Analysis: The statutory test for an association of persons requires persons to join for a common purpose, and in the wealth-tax context the association must be one formed for owning, holding or acquiring wealth. The society's objects were confined to providing financial assistance to members and their families on specified contingencies. Its funds arose from member subscriptions and related receipts, but the holding of assets was only incidental to the social purpose of the body and not the purpose of its formation. The absence of a concerted object to acquire wealth meant that the society could not be treated as an association of persons for wealth-tax purposes.
Conclusion: The assessee was not an association of persons for the purposes of the Wealth-tax Act, 1957.
Issue (ii): Whether, assuming it was an association of persons, it fell within section 21AA of the Wealth-tax Act, 1957 because the members' shares in the income or assets were indeterminate or unknown.
Analysis: Section 21AA applies only where assets chargeable to wealth-tax are held by an association of persons and the individual shares of members in the income or assets are indeterminate or unknown. The society's governing rules on dissolution provided that residual property would not be distributed among members but would go to another society in accordance with the governing statute. That structure showed that no member had a proprietary share in the income or assets of the society. The provision was intended to curb tax avoidance through undefined member shares, which was not the factual basis of this body's formation or functioning. Therefore, even on the assumption that it was an association of persons, the statutory conditions of section 21AA were not satisfied.
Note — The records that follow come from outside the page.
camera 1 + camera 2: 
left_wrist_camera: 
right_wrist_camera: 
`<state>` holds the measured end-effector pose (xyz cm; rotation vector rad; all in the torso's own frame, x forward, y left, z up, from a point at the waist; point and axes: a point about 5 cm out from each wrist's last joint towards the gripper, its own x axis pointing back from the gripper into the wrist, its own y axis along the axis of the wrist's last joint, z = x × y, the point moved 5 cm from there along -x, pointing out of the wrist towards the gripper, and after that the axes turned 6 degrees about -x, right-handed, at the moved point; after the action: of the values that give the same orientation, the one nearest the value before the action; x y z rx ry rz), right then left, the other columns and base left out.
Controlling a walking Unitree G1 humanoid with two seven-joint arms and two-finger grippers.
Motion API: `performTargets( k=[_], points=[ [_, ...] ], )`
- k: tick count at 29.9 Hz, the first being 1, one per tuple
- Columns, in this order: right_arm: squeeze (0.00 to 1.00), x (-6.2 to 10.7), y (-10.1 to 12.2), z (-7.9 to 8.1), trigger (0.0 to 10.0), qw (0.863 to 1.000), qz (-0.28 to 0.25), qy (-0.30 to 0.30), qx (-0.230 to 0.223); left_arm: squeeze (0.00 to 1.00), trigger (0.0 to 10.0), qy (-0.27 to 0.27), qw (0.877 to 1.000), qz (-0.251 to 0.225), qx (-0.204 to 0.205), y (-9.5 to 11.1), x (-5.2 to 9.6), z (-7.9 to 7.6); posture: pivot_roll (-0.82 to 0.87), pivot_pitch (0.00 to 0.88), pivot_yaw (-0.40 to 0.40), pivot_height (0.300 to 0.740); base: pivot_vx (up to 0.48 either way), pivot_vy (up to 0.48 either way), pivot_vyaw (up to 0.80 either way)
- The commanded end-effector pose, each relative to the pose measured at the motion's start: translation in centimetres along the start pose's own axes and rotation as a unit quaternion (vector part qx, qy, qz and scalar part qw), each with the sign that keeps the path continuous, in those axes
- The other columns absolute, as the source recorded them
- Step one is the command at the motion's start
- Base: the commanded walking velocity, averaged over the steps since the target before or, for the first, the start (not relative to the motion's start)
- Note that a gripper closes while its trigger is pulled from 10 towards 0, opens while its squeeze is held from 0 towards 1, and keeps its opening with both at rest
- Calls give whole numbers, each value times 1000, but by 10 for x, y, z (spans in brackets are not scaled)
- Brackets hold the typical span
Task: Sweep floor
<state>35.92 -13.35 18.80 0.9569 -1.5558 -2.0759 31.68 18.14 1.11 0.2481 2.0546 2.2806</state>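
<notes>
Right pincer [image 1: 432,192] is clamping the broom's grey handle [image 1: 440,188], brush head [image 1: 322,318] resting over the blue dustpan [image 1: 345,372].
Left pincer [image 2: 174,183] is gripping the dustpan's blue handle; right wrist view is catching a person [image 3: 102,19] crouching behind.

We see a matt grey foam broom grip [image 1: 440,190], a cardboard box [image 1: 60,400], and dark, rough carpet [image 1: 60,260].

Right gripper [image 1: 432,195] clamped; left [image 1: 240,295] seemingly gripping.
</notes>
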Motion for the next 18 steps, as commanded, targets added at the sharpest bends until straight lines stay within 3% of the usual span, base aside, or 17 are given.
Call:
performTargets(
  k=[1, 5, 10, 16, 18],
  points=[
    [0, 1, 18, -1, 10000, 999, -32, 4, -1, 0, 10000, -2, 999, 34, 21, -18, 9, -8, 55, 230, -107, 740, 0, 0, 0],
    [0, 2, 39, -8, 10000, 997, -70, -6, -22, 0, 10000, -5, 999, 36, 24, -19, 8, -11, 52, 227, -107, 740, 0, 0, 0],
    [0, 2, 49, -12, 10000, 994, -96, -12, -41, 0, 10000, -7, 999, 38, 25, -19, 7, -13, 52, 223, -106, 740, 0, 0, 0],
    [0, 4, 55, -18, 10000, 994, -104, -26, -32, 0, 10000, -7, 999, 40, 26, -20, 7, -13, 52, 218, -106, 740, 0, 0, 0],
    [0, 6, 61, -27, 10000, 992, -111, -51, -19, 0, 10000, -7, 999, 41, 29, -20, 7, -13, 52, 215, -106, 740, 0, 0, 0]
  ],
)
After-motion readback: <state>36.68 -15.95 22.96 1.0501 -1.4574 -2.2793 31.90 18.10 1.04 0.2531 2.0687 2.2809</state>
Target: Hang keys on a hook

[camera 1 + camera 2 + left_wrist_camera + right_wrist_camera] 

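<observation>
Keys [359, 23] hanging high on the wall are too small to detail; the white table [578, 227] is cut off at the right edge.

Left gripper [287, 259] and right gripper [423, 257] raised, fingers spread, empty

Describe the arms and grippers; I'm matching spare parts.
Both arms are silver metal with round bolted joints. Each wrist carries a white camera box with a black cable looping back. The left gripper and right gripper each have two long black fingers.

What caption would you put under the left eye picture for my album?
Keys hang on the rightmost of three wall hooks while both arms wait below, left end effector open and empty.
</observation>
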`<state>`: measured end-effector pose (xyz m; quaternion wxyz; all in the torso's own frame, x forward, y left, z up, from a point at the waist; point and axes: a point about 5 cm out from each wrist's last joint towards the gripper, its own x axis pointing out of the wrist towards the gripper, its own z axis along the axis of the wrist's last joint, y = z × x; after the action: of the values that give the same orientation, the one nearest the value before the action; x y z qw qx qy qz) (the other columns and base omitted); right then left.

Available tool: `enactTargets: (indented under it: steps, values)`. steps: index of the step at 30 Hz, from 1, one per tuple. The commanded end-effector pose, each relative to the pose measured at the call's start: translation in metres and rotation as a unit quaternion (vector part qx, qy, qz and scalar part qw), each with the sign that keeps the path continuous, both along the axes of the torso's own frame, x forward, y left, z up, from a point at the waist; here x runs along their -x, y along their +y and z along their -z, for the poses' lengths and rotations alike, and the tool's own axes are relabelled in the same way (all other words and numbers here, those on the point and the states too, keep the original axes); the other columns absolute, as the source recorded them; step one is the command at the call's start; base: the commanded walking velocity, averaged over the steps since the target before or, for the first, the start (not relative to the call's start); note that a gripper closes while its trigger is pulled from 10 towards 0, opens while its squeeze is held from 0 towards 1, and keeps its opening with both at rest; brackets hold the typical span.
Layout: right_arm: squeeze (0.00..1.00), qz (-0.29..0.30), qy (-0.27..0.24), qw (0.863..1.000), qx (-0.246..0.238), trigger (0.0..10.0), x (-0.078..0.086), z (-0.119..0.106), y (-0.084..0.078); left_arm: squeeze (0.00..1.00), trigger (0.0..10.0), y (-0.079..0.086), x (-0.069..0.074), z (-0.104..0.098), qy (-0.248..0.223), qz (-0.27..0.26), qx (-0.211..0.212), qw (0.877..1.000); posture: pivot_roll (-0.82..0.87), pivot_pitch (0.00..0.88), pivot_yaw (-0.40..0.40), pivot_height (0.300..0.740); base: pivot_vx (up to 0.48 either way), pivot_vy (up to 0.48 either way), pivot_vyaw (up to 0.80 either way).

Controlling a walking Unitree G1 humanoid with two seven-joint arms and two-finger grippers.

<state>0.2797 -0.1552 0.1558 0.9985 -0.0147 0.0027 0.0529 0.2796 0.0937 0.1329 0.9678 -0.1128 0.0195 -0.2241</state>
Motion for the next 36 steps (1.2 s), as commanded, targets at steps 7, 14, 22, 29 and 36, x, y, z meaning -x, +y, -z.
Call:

Conclusion: The assessee did not fall within section 21AA of the Wealth-tax Act, 1957.
Final Conclusion: The assessment could not be sustained under section 21AA, and the assessee obtained relief in the proceedings notwithstanding the adverse finding on exemption under sections 11 and 12 of the Income-tax Act, 1961.
Ratio Decidendi: For section 21AA to apply, the association must be one formed to own, hold or acquire wealth and its members must have indeterminate or unknown shares in the income or assets; a society formed for mutual welfare, where any holding of assets is merely incidental and no member has a distributable proprietary share, is outside the provision.